**Problem statement:** Go to the line below containing "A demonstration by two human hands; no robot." and print exactly from there through the line containing "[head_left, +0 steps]", both included. Print nothing else.

┌──

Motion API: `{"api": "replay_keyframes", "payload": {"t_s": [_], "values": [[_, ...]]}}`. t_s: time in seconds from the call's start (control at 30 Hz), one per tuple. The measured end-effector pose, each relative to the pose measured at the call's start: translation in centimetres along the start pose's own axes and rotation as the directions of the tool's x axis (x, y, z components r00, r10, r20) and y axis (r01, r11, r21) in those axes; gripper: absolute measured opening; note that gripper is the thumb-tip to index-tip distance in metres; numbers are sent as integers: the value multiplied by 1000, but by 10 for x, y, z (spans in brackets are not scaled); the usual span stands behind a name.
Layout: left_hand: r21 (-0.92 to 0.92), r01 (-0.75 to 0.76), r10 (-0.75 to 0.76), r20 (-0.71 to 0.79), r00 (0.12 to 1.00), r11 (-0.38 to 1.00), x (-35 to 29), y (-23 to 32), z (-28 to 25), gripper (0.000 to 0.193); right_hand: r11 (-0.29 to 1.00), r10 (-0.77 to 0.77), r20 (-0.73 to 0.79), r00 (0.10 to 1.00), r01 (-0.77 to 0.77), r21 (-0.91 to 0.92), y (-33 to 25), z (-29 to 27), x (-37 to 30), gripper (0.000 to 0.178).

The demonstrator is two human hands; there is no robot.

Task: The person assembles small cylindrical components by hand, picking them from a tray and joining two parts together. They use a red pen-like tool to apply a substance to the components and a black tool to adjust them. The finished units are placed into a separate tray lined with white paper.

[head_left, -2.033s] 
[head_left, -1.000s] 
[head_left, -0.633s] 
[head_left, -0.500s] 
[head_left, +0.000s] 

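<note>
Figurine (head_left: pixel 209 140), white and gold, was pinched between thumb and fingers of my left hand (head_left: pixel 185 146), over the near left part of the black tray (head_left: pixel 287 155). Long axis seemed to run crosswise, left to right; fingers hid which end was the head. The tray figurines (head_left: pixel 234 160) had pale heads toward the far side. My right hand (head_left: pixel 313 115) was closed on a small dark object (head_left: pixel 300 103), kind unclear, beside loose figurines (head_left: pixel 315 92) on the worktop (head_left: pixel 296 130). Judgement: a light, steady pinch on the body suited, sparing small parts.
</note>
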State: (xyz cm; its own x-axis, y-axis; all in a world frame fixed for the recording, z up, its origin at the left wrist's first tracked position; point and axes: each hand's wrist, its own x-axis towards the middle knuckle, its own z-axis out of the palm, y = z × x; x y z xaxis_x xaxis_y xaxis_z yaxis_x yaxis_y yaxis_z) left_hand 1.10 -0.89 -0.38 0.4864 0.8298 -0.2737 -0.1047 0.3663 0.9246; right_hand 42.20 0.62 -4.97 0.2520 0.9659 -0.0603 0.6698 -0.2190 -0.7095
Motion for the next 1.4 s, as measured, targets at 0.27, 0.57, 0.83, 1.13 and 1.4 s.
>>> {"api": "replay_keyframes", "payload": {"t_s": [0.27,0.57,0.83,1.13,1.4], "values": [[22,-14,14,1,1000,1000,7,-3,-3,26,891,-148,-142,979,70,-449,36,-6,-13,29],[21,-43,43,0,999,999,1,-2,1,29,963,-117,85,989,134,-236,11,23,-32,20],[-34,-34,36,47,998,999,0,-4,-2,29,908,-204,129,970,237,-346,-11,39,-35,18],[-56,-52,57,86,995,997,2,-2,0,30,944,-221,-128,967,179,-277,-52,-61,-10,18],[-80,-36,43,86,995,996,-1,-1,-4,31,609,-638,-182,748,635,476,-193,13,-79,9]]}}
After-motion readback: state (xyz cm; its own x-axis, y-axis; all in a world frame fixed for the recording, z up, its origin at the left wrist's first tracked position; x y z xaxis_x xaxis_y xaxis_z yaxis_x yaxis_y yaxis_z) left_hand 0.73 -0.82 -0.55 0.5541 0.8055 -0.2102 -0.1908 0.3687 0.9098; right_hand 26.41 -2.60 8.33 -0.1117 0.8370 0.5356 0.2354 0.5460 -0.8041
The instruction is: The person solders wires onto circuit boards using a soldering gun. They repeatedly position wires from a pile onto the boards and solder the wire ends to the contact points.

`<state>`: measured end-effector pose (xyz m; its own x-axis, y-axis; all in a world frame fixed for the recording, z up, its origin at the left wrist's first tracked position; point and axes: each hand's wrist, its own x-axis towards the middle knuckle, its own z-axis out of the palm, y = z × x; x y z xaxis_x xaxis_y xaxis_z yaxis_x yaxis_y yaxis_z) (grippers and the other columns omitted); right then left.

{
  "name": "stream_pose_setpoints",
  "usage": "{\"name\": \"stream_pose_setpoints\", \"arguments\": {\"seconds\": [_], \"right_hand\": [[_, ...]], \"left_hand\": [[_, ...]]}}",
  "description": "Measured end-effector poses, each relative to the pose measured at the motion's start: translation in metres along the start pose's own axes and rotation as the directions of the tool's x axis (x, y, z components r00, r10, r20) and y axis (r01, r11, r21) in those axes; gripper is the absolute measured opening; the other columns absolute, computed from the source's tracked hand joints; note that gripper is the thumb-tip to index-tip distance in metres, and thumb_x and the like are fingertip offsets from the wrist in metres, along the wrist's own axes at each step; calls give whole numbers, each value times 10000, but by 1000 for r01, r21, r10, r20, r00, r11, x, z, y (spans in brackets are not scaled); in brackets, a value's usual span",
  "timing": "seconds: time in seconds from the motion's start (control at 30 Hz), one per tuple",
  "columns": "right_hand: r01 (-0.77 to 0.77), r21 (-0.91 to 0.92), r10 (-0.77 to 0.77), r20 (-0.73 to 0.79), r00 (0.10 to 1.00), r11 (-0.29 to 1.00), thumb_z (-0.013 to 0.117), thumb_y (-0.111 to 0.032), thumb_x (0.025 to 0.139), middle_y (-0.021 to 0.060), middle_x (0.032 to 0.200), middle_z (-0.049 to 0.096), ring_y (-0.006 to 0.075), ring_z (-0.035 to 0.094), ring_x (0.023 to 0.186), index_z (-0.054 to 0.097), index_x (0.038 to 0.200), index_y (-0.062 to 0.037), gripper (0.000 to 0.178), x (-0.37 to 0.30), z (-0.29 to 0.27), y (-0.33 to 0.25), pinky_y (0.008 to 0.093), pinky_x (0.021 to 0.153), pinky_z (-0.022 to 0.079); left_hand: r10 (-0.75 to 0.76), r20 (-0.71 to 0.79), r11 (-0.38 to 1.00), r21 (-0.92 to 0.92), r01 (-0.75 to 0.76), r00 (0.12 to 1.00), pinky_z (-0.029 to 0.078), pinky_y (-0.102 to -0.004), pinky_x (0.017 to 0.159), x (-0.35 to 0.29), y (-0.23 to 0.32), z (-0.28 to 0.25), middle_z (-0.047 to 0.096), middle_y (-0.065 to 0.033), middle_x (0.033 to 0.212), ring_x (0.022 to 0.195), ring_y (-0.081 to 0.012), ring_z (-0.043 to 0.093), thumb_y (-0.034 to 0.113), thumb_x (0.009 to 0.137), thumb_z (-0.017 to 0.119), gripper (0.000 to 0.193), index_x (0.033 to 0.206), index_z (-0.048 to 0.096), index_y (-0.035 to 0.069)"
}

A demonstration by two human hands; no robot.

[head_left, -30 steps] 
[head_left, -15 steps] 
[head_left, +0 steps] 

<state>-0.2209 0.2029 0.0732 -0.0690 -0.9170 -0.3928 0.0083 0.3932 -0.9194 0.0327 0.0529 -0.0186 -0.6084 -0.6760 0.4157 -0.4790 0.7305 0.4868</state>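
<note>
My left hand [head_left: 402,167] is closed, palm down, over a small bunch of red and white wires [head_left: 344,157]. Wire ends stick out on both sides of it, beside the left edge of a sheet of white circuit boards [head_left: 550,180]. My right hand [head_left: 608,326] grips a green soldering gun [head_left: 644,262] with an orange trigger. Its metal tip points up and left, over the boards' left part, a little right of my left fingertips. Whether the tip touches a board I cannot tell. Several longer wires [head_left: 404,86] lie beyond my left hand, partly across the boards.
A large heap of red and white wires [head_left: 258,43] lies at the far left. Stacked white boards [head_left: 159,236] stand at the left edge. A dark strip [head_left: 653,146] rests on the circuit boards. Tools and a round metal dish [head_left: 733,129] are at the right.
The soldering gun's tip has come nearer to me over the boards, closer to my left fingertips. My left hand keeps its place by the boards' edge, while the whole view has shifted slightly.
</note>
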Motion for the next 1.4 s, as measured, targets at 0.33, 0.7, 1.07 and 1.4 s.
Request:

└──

**Output of the task:**
A demonstration by two human hands; no robot.

[head_left, -30 steps] 
[head_left, -15 steps] 
[head_left, +0 steps] 

No further output is needed.